At the federal level, Congress passed the National Energy Act of 1978, which was composed of five different statutes: (1) the Public Utilities Regulatory Policy Act (PURPA), (2) the National Energy Tax Act, (3) the National Energy Conservation Policy Act, (4) the Power Plant and Industrial Fuels Act (PPIFA), and (5) the Natural Gas Policy Act. The general purpose of the National Energy Act was to ensure sustained economic growth during a period in which the availability and price of future energy resources was becoming increasingly uncertain. The two major themes of the legislation were to: (1) promote the use of conservation and renewable/alternative energy and (2) reduce the country's dependence on foreign oil.

While all aspects of the National Energy Act affected the electric power industry, PURPA was probably the most significant. PURPA was designed to encourage more efficient use of energy through industrial cogeneration. These cogenerators produce electricity through the capture of waste steam from their production processes. As a result of PURPA, a whole new class of electricity generation facilities emerged, commonly referred to as "qualifying facilities" or QFs. PURPA required utilities to interconnect and purchase power from any QF at a rate not to exceed the utility's avoided cost of generation. This legislation opened the door to competition in the generation portion of the industry by legitimizing and creating a market for non-utility generation.

State regulation during this period continued the trend of promoting nonutility sources of generation. While PURPA was passed by the federal government, it was the responsibility of state regulators to set the rates at which utilities were required to purchase cogenerated or QF power. In response to the energy crisis of the period, state regulators began to set overly generous rates for QF power to stimulate conservation and alternative sources of electricity in a period of uncertainty. As a result of the generous rates and guaranteed market for nonutility generated power, generating capacity from nonutilities increased from close to 2 percent in 1978 to over 8 percent a decade later.

Regulators also began to require utilities to subject themselves to competitive bidding when they had a need for additional capacity. In addition, regulators began to require utilities to investigate other alternatives to the construction of new generation facilities, including the evaluation of demand-side management, or energy conservation measures, as a means of meeting future load growth. As a result of both of these policies, the fundamental premise of utility regulation and generation planning came under fire as more and more cost-effective, reliable, and alternative means of meeting electricity needs began to emerge.


The structural and institutional environment for electric generation began to change dramatically in the late 1980s and throughout the 1990s as more and more competitive providers of electricity began to emerge. By the early 1990s, policy makers were actively discussing the possibility of restructuring the industry by introducing competition into the generation portion of the business. Throughout the 1990s, the terms "restructuring," "deregulation," and "competition" became virtually synonymous.

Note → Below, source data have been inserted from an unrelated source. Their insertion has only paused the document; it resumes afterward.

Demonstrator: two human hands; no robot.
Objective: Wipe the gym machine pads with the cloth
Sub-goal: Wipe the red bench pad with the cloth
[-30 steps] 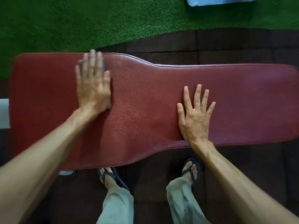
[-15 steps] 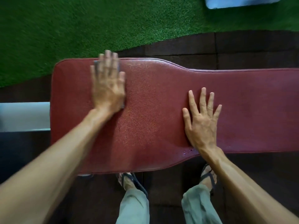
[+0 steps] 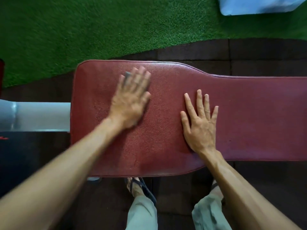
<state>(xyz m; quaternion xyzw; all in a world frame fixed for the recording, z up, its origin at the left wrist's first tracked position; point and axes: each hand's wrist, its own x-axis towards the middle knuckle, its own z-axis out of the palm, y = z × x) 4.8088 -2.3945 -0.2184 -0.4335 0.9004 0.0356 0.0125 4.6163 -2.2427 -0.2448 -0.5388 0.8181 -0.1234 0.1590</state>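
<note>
A long dark red padded bench (image 3: 166, 146) lies across the head view, wide at its left end and narrower toward the right. My left hand (image 3: 131, 98) lies flat on the wide part with straight fingers, blurred by motion, pressing a dark grey cloth (image 3: 127, 74) of which only a small edge shows past the fingertips. My right hand (image 3: 200, 123) rests flat on the pad to the right, fingers spread, holding nothing.
A grey metal frame tube (image 3: 36, 116) sticks out from under the pad's left end. Green artificial turf (image 3: 83, 30) lies beyond, dark rubber tiles (image 3: 249, 53) under the bench. A pale blue object (image 3: 259, 4) sits at the top right. My sandalled feet (image 3: 137, 188) stand below the pad.
My left hand with the cloth has slid back from the pad's far edge toward its middle. The camera has shifted left, showing more of the grey tube. The right hand stays planted.
</note>
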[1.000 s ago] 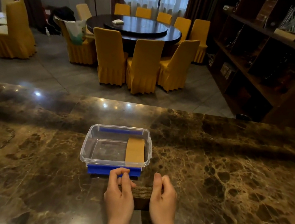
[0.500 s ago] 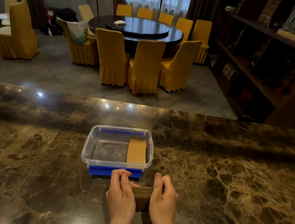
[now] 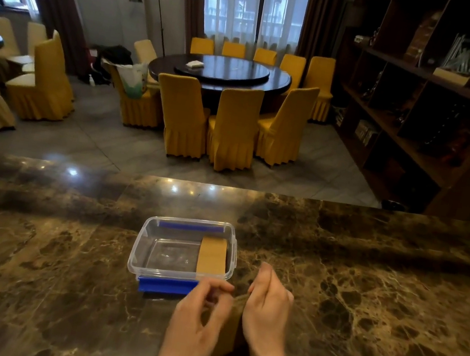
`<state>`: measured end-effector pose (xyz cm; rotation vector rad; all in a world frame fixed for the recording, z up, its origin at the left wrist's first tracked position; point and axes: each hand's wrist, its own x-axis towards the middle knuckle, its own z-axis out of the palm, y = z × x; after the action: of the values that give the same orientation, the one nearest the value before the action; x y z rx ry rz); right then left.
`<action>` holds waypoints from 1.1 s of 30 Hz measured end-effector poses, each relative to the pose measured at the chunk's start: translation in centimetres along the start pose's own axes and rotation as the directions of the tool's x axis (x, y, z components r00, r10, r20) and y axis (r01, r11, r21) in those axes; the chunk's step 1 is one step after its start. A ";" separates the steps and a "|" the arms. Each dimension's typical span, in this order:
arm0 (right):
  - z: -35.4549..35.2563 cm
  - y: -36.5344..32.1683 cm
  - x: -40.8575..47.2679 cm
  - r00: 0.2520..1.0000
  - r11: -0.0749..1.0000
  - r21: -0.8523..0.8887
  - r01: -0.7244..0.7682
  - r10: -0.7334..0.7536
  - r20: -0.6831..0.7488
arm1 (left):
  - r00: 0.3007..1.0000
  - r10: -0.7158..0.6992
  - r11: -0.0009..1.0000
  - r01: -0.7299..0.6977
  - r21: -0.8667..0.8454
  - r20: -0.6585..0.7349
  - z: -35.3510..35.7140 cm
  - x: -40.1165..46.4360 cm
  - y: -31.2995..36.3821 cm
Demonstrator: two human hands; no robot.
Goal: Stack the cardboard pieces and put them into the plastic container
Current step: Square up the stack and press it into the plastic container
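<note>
A clear plastic container [image 3: 140, 243] with blue clips stands on the marble counter, near the front. One stack of cardboard pieces [image 3: 212, 256] lies inside it against the right wall. Just in front of the container, a second stack of cardboard pieces [image 3: 233, 328] is tilted up on end between my hands. My left hand [image 3: 195, 324] presses its left side and my right hand [image 3: 268, 312] grips its right side. My palms hide much of that stack.
The dark brown marble counter [image 3: 361, 310] stretches wide to both sides. Beyond its far edge lie a tiled floor, a round table [image 3: 221, 70] with yellow chairs, and wooden shelves [image 3: 429, 102] at the right.
Both hands have lifted and tilted the cardboard stack up from the counter, closer to the container's near right corner. My view has risen slightly.
</note>
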<state>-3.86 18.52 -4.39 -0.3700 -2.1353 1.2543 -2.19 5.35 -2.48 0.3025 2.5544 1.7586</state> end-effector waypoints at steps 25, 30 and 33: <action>1.5 -9.5 2.3 0.852 0.893 0.350 -0.284 0.068 0.519 | 0.998 -0.057 0.947 0.061 -0.316 0.020 -5.9 6.3 1.4; 4.4 -10.3 2.7 0.867 0.974 0.138 -0.181 0.092 0.489 | 0.994 -0.110 0.947 0.111 -0.302 0.021 -7.5 7.8 -0.3; 5.2 -9.9 3.4 0.861 0.984 0.031 -0.175 0.137 0.490 | 0.990 -0.119 0.950 0.135 -0.281 0.072 -8.3 8.5 -1.5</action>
<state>-9.09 11.78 3.53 -0.2108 -2.5043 1.6566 -11.88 -1.36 -0.14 0.1686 2.1875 2.0033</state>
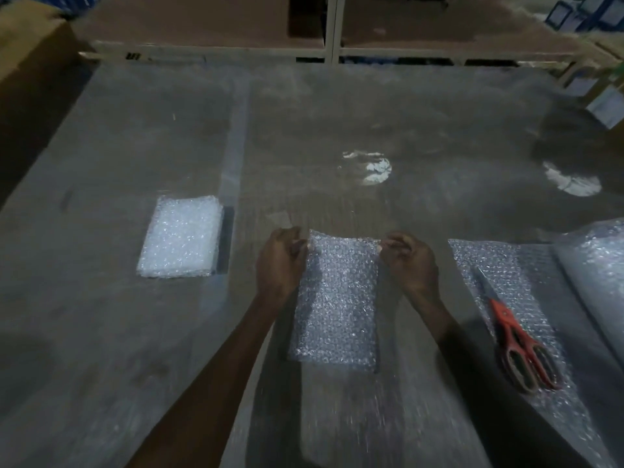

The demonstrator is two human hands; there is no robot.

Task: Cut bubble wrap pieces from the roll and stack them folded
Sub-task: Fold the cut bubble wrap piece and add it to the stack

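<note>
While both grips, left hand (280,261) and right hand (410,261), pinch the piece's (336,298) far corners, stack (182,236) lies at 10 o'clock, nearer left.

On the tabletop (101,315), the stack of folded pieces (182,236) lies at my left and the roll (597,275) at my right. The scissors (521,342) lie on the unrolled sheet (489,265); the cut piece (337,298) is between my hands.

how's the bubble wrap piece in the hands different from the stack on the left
The piece is thin and see-through, pinched at its far corners by the left hand and right hand; the stack is thick, whiter, and untouched. The piece looks longer than the stack. Both are bubble wrap rectangles on the table.
</note>
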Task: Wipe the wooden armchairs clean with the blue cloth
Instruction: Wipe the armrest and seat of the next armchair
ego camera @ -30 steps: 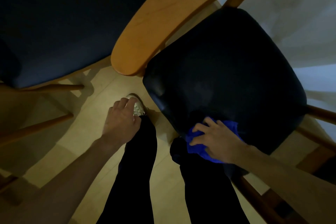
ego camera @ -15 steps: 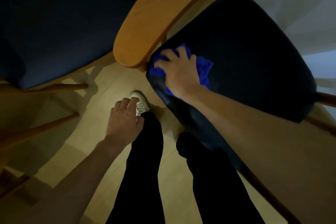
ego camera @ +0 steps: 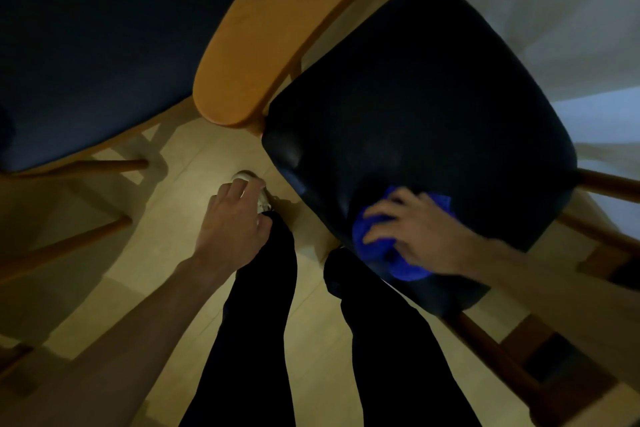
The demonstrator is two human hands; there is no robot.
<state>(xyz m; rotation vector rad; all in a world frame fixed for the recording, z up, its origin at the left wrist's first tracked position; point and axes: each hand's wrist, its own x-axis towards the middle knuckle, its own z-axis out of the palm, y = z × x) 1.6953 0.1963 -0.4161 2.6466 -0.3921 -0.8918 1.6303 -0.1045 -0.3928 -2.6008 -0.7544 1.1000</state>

The passage of the Energy Policy Act of 1992 (EPAct) is considered the watershed federal legislation opening the door to complete power generation competition. This legislation allowed the Federal Energy Regulatory Commission (FERC) to order utilities to "wheel" or transport power over their transmission lines on behalf of third parties on an open access and nondiscriminatory basis. In subsequent years, FERC passed Order 888 and Order 889, which established the rules and institutions under which interstate or wholesale competition would be allowed. This wholesale competition was restricted to customers that were bulk power customers buying on behalf of other customers such as municipal utilities, rural cooperatives, and other IOUs. Retail competition, that is, competition for residential, commercial, and industrial customers, soon followed.

The origin of retail competition has run almost parallel to wholesale restructuring initiatives. State restructuring initiatives began initially in California and were soon adopted in New England. Both regions of the country were suffering from exceptionally high retail rates that were, in some cases, double the national average. Ratepayers, typically industrial ratepayers, appealed to regulators to allow competitive forces, rather than continued regulation, to discipline electric power generation and power markets.

The advent of competition has virtually transformed the industry in every aspect, including its name. In the not too recent past, the industry was referred to as the "electric utility industry." Today, given its significantly wide and numerous participants, it is more appropriate to refer to the industry as the "electric power industry." This new power industry has new power generation and sales participants with names such as qualifying facilities, exempt wholesale generators, merchant facilities, small power production facilities, power marketers, and sales aggregators.

The Mechanics of the Restructuring Process

Restructuring is the process of completely reorganizing the electric power industry. The generation portion of the industry will become more competitive, while the transmission and distribution portion of the industry will remain under regulation. While many specific aspects of restructuring differ between different states, and between federal and state jurisdictions, there are three common transition procedures.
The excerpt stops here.